I highly recommend you conduct a Forensic Loan Audit:
1. the loan was made during the 2002-2008 timeframe
2. if the loan came from a broker (not an employee of the lender)
3. if the loan is an ARM, neg-am, “Pick-a-Pay” Option ARM, or interest-only loan
4. if loan is a sub-prime loan (3+ points higher than the best loans at the time) or if it is an Alt-A loan
5. if the loan had any pre-payment penalties
6. if the loan is a stated-income loan
7. if you felt “hustled” or pressured or hurried to get your loan or sign the documents – you likely were a victim.
8. If you accepted poor terms with a promise to refinance to a better loan “soon”
9. If, either when you took the loan or during the projected life of the loan, your debt-to-income ratio was (or was projected to be) higher than 40%
10. If you were forced to accept mandatory arbitration, thereby limiting your legal rights.

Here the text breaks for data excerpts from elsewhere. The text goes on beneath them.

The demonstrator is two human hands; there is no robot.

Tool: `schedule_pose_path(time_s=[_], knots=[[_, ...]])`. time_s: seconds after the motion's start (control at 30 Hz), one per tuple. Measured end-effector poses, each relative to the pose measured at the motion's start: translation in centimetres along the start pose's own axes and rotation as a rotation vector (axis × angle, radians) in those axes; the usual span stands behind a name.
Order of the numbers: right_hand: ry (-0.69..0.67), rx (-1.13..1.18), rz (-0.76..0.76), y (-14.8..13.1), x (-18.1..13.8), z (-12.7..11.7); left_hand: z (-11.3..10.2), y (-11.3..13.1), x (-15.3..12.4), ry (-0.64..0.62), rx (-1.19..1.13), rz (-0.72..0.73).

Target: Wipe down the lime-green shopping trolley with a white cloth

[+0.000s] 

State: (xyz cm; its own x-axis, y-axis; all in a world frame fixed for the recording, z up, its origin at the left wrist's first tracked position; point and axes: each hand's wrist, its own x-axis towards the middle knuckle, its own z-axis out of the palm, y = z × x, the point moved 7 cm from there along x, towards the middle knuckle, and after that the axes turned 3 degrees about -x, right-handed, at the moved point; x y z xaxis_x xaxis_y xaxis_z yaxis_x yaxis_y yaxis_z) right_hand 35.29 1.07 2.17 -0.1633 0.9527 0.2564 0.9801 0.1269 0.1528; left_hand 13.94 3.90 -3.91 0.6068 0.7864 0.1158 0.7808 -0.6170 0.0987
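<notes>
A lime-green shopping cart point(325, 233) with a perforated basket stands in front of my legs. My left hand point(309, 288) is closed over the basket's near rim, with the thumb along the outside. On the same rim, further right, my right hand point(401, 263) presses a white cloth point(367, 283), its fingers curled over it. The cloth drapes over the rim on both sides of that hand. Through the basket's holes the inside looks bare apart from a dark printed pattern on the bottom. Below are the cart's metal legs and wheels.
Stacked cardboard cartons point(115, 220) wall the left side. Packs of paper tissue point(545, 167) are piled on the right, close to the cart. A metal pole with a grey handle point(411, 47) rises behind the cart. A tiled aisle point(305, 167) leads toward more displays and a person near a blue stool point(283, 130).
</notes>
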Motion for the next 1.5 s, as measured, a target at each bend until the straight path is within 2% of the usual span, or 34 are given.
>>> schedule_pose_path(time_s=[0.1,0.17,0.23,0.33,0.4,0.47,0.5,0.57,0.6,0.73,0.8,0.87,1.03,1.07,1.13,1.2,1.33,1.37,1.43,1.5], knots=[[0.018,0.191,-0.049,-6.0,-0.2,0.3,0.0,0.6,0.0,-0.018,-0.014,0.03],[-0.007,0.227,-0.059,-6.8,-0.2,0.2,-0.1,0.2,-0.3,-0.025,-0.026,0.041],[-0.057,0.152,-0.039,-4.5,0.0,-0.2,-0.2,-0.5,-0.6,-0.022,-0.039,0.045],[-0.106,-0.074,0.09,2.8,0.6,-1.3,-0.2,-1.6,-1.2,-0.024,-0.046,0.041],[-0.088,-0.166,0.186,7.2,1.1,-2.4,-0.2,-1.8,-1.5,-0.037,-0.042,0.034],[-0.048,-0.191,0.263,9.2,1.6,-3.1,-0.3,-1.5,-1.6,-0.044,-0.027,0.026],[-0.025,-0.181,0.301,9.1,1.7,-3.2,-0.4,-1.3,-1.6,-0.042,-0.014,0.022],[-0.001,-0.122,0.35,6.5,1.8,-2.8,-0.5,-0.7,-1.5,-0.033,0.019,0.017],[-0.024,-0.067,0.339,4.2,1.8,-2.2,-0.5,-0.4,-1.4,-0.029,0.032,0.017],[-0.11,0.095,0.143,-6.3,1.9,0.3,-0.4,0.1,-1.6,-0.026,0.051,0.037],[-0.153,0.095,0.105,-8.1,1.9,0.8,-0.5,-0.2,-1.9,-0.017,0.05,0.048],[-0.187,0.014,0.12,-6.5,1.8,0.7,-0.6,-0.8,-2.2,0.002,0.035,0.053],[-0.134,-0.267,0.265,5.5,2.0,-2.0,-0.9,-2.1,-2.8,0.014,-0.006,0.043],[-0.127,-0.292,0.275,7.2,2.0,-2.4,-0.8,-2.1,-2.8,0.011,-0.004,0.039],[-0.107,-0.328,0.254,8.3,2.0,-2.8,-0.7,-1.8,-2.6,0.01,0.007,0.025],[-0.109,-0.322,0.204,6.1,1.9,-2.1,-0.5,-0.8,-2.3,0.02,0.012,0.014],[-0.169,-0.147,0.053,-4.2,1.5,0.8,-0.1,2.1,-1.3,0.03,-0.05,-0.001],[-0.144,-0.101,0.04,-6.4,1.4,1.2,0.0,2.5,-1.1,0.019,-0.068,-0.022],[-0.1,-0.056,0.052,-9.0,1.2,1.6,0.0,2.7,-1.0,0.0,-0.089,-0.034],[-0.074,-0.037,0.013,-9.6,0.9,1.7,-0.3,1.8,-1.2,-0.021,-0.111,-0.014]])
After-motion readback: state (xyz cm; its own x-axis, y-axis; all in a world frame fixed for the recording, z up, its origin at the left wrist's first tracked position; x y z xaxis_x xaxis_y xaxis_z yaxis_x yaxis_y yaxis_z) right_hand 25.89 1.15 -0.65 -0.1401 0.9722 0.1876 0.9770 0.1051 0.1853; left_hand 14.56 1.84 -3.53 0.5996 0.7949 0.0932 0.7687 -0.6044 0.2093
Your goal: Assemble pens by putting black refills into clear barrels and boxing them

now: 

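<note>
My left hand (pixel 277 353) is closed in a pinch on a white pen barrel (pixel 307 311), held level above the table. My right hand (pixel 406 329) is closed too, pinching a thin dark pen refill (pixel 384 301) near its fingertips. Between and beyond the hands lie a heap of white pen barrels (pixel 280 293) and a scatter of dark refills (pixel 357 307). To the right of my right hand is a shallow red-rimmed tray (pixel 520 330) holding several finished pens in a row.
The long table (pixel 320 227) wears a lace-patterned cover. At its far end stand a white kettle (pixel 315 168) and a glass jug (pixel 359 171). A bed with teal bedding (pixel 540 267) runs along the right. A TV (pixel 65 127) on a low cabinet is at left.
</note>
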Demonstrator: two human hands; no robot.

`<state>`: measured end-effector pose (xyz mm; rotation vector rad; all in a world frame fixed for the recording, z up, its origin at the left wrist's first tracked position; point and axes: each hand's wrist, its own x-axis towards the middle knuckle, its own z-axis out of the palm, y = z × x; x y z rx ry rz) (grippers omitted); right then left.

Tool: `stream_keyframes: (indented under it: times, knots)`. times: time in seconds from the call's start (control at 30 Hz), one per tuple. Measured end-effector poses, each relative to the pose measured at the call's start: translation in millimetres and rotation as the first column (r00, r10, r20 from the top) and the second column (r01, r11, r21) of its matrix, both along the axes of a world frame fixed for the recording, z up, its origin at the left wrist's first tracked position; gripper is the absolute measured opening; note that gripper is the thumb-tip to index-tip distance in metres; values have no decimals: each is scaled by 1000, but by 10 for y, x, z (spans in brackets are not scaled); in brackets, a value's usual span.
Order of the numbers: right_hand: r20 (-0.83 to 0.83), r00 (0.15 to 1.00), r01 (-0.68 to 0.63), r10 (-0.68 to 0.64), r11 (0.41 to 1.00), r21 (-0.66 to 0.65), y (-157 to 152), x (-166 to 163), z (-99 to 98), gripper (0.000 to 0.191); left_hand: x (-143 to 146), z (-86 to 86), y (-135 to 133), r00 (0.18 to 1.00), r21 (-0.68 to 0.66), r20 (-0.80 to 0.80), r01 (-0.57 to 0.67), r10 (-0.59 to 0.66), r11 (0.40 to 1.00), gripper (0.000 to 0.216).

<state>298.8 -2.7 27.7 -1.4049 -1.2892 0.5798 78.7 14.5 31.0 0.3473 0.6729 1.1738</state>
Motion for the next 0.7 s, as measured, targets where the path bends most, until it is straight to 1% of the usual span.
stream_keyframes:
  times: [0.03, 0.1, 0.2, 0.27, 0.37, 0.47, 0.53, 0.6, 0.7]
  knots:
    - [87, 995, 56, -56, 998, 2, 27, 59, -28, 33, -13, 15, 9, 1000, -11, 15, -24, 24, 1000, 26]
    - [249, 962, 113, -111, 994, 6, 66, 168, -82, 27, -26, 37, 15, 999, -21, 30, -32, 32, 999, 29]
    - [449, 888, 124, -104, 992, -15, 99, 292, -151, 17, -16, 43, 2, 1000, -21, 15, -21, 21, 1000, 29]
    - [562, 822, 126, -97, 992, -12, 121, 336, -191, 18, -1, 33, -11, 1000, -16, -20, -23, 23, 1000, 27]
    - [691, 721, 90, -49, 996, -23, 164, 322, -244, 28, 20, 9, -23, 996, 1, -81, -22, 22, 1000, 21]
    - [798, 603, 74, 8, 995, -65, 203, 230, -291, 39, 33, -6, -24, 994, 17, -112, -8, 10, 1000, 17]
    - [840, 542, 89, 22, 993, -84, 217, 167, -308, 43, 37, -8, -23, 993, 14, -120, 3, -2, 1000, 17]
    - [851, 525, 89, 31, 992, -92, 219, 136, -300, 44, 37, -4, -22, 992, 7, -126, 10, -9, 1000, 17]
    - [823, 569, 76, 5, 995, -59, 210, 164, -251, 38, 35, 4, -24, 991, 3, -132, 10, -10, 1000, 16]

Is Legal Action worth it? The modification process is a negotiation. Therefore, the more leverage you have the more likely you are to suceed. Evidence of lender violations of TILA, RESPA, HOEPA or any number of state or federal consumer protection laws can give you an edge in the negotiations. Forensic Loan Audits are required to identify these violations. These audits can be expensive. They are performed by professional auditors who are specially trained in this area.
Three Comments
I have become convinced that Forensic Loan Audits provide valuable leverage to homeowners in loan modifications. Time and again I’ve seen workouts concluded faster and better for borrowers who invest the time, energy and money into such audits. Secondly, I have observed that, oftentimes, the power of the information is in its effective use. That is, even tepid results from an audit can be used effectively in negotiations. Not as a “bluff” but as a signal that you have the resolve and capacity to negotiate professionally. Lastly, I’ve observed that often there are “low-hanging fruit” in the audit. Clear violations of a serious nature that can be readily identified. A deliberate, informed consumer can spot common violations without too much effort. Then, it’s simply a matter of finding a trustworthy auditor. More on this topic, next time.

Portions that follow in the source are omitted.